Interne tegenwerking en vriendjespolitiek
De onderminister hekelt ook de tegenwerking binnen de dienst zelf. Medewerkers frustreren bewust processen, terwijl duizenden burgers wachten op een stuk grond. “In plaats van transparant te werken, worden stukken onderling verdeeld.
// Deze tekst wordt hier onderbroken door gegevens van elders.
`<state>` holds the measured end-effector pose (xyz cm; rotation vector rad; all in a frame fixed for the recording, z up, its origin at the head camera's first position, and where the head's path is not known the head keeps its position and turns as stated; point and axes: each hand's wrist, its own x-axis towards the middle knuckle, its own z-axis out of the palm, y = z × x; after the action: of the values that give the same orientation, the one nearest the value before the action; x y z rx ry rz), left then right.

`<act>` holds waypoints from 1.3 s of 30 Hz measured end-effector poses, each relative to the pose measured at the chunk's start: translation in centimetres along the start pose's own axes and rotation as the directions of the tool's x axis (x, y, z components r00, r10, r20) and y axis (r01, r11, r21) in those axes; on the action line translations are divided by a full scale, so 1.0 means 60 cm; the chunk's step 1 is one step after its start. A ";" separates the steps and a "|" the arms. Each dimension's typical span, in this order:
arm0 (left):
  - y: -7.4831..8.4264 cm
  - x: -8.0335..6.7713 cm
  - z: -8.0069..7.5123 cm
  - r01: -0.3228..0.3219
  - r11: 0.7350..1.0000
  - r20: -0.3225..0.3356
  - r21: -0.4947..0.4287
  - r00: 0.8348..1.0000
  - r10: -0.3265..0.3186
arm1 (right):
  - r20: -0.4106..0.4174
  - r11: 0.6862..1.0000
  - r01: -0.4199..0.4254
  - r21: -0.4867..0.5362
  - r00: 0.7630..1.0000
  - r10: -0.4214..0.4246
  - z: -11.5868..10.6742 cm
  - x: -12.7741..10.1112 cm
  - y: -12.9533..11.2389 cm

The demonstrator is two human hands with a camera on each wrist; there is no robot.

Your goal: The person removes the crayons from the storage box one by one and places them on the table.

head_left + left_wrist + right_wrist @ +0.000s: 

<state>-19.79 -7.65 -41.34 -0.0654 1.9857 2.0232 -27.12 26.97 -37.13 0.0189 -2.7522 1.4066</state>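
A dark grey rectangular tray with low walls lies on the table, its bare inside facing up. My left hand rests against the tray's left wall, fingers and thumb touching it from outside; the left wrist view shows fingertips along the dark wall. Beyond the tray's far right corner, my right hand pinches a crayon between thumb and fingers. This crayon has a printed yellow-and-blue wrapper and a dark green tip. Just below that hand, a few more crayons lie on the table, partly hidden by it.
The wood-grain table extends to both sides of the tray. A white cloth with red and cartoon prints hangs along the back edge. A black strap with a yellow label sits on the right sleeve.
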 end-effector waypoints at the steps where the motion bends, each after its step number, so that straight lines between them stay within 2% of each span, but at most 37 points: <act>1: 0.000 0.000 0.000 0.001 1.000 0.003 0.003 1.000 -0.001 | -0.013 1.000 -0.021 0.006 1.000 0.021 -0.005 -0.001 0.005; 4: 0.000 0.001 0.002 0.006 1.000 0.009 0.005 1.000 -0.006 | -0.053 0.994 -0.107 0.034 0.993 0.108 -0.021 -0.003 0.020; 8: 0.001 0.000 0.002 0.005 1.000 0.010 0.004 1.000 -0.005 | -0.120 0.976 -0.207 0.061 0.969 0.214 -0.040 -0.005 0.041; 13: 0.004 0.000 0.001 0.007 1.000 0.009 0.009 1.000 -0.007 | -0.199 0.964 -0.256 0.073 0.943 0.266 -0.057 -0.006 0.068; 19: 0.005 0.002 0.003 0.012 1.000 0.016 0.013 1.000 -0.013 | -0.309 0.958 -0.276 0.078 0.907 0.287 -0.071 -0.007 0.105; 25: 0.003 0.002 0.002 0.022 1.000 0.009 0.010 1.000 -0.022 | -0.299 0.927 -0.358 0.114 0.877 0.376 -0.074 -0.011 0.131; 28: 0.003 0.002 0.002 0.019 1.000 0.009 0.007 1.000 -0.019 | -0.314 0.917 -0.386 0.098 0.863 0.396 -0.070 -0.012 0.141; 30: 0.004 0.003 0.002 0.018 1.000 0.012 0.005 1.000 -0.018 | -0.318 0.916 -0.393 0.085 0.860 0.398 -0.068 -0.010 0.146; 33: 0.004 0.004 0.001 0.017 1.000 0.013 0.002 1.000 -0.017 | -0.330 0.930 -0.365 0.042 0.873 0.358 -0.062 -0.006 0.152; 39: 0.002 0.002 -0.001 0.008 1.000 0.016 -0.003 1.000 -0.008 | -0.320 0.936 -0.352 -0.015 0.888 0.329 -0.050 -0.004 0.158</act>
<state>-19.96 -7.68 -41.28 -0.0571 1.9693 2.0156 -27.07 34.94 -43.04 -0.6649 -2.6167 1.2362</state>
Niet aan behoeftigen, maar aan mensen binnen het ministerie zelf,” stelt hij.
De onderminister noemt met naam en toenaam het hoofd van Grondinspectie, Brain Banda, die het onderhoofd geen toegang verleent tot inspectierapporten, maar deze wél doorspeelt aan derden. “Wat valt er te verbergen?” vraagt Ramsukul zich af.
Ook noemt hij het voorbeeld van Kevin Vangee, die zeventig hectare toekende aan dertien stichtingen, terwijl de opsteller van het inspectierapport zelf eigenaar bleek van twee van deze stichtingen. “En ondertussen blijven duizenden burgers wachten,” aldus Ramsukul.
Oproep tot ingrijpen
Ramsukul stelt dat zijn taak is om orde te brengen op het ministerie en rechtszaken correct te coördineren. “Maar zolang dit kartel niet wordt aangepakt, blijft het ministerie in verval. GBB is momenteel een van de ministeries met de meeste rechtszaken en de situatie verslechtert met de dag.”
De onderminister roept op tot harde maatregelen. “Er moet transparantie en rechtvaardigheid komen. De burger verdient beter dan dit wanbeleid.”